Guyton, 37, was convicted of two Class A misdemeanors long before he applied to join the police force. Indiana state law, Gary city ordinances and Gary Police Civil Service Commission rules all prohibit hiring anyone with a conviction for felonies or Class A misdemeanor crimes.
The commission met in a special session Thursday, when Chief Wade Ingram provided information about Guyton’s criminal record. After hearing the chief’s report, the board voted to terminate Guyton immediately. He has been on sick leave, but attended Thursday’s meeting and was ordered to return all his city equipment immediately, Ingram said.
In 1995, while attending Vincennes University, Guyton was convicted of criminal conversion in Knox Superior Court. Then in September 2000, he was convicted of unlawful possession of a weapon in Cook County, Ill., Ingram said.
The investigation conducted before Guyton was hired revealed the history and Internal Affairs Division detectives recommended that he not be considered for a job.

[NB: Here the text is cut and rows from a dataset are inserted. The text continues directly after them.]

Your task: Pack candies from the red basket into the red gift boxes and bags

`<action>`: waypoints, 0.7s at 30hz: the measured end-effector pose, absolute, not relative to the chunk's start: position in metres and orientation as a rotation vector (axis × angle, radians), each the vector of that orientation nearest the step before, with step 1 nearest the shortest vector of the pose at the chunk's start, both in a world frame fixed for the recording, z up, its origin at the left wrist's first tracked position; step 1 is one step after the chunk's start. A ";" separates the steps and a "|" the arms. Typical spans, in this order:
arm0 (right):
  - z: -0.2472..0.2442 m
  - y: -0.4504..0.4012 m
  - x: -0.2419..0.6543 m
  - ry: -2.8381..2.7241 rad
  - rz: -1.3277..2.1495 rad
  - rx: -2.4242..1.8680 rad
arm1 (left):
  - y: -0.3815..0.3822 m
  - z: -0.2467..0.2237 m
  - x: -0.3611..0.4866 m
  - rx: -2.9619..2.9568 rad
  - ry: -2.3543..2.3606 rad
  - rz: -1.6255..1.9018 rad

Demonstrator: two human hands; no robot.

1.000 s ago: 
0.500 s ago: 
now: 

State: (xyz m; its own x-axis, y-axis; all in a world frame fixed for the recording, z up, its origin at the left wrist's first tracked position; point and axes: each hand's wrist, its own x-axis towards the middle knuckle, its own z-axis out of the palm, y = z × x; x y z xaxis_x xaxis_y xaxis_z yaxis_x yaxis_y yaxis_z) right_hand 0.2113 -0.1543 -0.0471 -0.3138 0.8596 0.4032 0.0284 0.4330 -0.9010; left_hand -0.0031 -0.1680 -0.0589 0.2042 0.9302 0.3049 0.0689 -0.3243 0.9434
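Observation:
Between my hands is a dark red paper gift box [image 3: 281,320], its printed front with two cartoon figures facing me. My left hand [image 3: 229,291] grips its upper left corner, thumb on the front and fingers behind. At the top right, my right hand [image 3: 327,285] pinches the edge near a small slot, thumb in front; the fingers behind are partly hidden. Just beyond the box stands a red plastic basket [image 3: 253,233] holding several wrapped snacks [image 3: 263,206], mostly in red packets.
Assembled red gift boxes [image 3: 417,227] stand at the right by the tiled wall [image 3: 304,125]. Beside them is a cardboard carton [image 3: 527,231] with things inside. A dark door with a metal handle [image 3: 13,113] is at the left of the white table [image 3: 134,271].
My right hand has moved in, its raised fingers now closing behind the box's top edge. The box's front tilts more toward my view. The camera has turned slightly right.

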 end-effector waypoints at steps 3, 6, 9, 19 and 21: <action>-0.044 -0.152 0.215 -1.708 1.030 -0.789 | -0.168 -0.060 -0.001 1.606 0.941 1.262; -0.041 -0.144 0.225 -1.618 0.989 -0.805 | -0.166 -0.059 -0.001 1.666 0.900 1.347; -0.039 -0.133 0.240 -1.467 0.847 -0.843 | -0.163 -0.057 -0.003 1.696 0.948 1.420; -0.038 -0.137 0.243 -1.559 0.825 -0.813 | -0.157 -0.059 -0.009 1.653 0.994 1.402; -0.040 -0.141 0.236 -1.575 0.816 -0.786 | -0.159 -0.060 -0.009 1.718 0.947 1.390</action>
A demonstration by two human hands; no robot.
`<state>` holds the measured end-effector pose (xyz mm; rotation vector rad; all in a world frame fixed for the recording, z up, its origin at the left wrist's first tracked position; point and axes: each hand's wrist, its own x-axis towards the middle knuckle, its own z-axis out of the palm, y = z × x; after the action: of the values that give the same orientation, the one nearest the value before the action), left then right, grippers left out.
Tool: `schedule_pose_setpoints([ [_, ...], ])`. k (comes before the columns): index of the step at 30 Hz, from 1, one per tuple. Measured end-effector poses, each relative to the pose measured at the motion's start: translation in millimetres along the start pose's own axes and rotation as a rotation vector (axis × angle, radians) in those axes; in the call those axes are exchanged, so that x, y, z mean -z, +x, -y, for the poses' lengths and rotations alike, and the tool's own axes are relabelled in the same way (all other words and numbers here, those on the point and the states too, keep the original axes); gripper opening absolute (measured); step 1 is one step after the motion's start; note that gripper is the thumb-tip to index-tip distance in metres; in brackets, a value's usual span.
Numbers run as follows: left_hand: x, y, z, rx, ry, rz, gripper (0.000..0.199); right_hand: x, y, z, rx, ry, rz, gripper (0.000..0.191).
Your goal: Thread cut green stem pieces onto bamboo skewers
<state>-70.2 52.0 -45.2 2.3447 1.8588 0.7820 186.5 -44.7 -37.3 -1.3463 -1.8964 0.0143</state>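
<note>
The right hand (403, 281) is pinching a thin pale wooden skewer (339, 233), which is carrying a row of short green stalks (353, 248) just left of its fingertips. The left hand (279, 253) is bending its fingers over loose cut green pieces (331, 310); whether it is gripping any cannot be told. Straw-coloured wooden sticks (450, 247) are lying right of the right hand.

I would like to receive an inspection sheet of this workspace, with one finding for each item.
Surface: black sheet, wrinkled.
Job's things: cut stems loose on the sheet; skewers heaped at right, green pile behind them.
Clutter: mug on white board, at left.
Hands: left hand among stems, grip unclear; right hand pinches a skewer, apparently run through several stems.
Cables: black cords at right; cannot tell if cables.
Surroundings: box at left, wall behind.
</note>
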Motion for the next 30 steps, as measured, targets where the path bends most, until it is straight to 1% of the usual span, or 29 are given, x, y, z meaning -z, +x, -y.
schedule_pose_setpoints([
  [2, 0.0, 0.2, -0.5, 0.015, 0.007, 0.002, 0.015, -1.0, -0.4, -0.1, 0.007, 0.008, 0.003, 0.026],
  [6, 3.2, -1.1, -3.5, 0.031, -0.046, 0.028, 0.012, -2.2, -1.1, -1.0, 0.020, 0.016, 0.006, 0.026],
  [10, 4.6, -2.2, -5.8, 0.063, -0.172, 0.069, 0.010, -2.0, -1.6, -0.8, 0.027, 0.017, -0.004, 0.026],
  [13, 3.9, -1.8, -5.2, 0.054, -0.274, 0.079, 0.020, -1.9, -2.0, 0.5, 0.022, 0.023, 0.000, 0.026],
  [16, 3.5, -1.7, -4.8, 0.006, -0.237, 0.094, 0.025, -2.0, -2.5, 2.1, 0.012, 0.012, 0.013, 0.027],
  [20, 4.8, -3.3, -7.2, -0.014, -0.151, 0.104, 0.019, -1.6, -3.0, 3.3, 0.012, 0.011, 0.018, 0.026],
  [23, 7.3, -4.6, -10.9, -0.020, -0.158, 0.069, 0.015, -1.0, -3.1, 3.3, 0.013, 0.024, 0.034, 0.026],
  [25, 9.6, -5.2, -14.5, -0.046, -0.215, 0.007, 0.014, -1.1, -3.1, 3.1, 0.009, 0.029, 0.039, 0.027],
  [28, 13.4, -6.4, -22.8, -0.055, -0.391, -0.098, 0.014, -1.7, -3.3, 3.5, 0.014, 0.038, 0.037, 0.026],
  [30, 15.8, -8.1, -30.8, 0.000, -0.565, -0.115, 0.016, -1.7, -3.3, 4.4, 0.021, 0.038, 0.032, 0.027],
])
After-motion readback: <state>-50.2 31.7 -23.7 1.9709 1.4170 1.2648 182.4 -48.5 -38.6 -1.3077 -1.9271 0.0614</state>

But the group sworn in Aug. 3, 2011, was one of the most recent processed in the wake of a city ordinance change that allowed the chief to select anyone on the list, rather than starting with those who scored the highest on a battery of tests. The ordinance change was made in 2007 at the request of then Mayor Rudy Clay, at the urging of council members and residents, in an effort to include more Gary residents on the force. Sgt. Gary Carter’s last day as chief was Aug. 2, 2011.
Guyton graduated from Roosevelt High School. Several other officers hired since the ordinance change have been terminated, reprimanded or criminally charged since the Gary-first rule was implemented.
The commission is processing a new group of potential hires now. At its May meeting, the board scheduled dates to conduct oral interviews for candidates. Internal affairs officers will be present to review background check information before the interviews begin.